It's been two nights since we got the news that I will need another surgery. When we wake up it feels okay for that first minute before this realization hits. It almost makes me feel sick. I am somewhere between disbelief and screaming. This was supposed to be the downhill run. It was almost over. How can this be happening all over again?
Those are my thoughts, my feelings, yet I know sometime in the not so distant future, I have to summons the courage to stand up straight, push those shoulders back and do it all over again.
In a past post I had talked about the need to feel the pain and work through it before trying to put on the positive face of moving forward. I guess this is the working through stage. It is painful. I don't understand how this complication had to happen and I don't want to go through all of the acute pain and recovery again. With a piece of metal headed for my spinal cord, I don't really have a choice. They have to do whatever it takes. I have to live through it. My family have to witness it....all over again.
Our lives have not been easy this year. It's been over a year already of dealing with extreme pain and surgeries. This started in it's intensity last spring. I had the first surgery on September 9th. The recovery was good until a disc slipped forward and it became clear my spine would not be stable without screws and rods. At that point I knew without doubt, I needed the surgery. I was having a lot of pain again. I could also feel the movement in my back and it scared me. The pain in my legs became increasingly worse as time went on.

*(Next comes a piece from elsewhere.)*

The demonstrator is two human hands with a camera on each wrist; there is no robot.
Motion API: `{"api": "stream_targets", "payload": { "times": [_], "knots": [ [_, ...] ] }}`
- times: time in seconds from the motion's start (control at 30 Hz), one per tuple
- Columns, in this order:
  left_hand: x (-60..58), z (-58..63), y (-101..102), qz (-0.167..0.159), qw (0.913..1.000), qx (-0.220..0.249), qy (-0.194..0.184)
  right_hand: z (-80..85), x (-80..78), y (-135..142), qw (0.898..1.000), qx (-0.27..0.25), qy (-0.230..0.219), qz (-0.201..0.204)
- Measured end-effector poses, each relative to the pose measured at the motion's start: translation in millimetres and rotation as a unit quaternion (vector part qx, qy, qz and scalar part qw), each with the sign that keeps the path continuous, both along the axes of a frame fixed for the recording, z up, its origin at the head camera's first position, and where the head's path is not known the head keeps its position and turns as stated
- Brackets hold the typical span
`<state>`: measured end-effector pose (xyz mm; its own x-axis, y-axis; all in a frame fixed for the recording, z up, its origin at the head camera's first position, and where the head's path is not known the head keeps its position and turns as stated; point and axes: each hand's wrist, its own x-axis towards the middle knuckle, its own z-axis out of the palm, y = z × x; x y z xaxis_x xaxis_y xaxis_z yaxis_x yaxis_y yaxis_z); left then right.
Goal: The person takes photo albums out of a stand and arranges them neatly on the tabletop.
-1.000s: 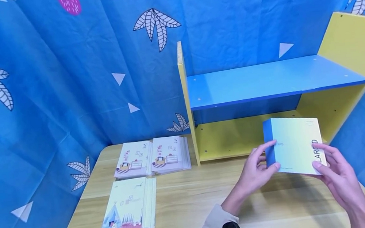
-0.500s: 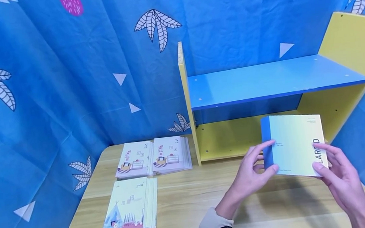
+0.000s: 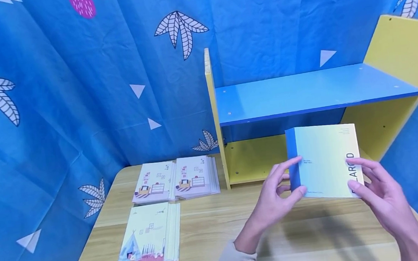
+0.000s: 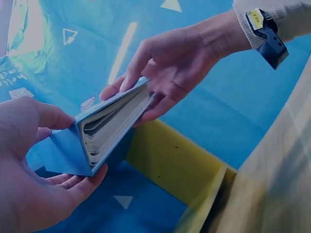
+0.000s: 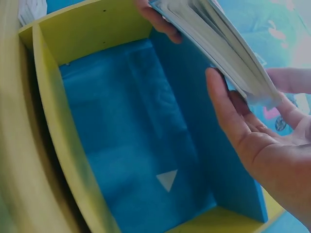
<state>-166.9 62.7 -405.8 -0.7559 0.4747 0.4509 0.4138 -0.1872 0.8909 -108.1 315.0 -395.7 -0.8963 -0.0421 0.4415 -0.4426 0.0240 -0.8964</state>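
Both hands hold up a thick book [image 3: 325,161] over the table, in front of the shelf. Its cover fades from pale blue to pale yellow with dark lettering at the right edge, and its spine is blue. My left hand [image 3: 270,198] grips the spine side, thumb and index finger on the cover. On the opposite edge, my right hand [image 3: 383,191] pinches the cover with thumb and index finger, its other fingers behind. In the left wrist view the book's pages [image 4: 109,124] show between the covers, slightly fanned.
A yellow and blue shelf unit [image 3: 315,91] stands at the back right of the wooden table [image 3: 218,230]. To the left lie several thin illustrated booklets: two stacks [image 3: 152,182] side by side at the back and another stack [image 3: 143,237] in front. A blue patterned curtain [image 3: 143,78] hangs behind.
The book has shifted a little left and up, tilting so its cover faces more squarely toward the head camera. Both hands have moved with it, keeping their grip. The booklets have stayed put.
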Motion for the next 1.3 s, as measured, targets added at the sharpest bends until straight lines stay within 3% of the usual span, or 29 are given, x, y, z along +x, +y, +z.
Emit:
{"api": "stream_targets", "payload": {
  "times": [0.13, 0.3, 0.53, 0.77, 0.93, 1.17, 1.3],
  "knots": [
    [-0.4, 4.6, -12.2, 0.004, 1.0, 0.005, -0.001, 12.0, -3.2, -4.9, 0.995, 0.088, -0.01, -0.039],
    [0.8, 9.2, -24.5, 0.02, 0.9998, 0.002, 0.007, 21.0, -10.0, -10.2, 0.99, 0.139, -0.016, -0.034],
    [0.2, 12.0, -36.3, 0.025, 0.9996, 0.007, 0.007, 27.8, -20.7, -15.2, 0.993, 0.117, 0.005, 0.021],
    [-0.4, 16.4, -49.4, 0.032, 0.9993, 0.011, 0.019, 37.2, -26.8, -23.9, 0.991, 0.132, 0.004, 0.037],
    [1.6, 20.0, -59.5, 0.046, 0.9987, 0.013, 0.019, 40.0, -31.3, -31.4, 0.991, 0.118, 0.011, 0.063],
    [0.4, 26.9, -70.5, 0.052, 0.9981, 0.02, 0.028, 42.3, -39.6, -41.5, 0.99, 0.093, 0.053, 0.092],
    [-0.6, 26.4, -75.8, 0.06, 0.9976, 0.013, 0.031, 42.6, -42.2, -48.8, 0.99, 0.082, 0.05, 0.103]
  ]
}}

The second surgery, this past one, was a major one. It was several hours long, between six and seven hours. There was a lot damage, even more than an MRI can show, so it took longer than expected. I knew going in that because of my spinal cord injury, there could be a longer more complicated recovery time. It was exactly what happened. Thankfully my expectations were reasonable.
I'm about to prepare for another long intense surgery and recovery, I'm at a loss for words because right now we are working through the feelings.
Tomorrow's blog I will detail all three surgeries, because it is confusing, and many of you have asked for explanations. For now I will sign off and try to find my way through this so I can come out the other end with some courage to get through this again.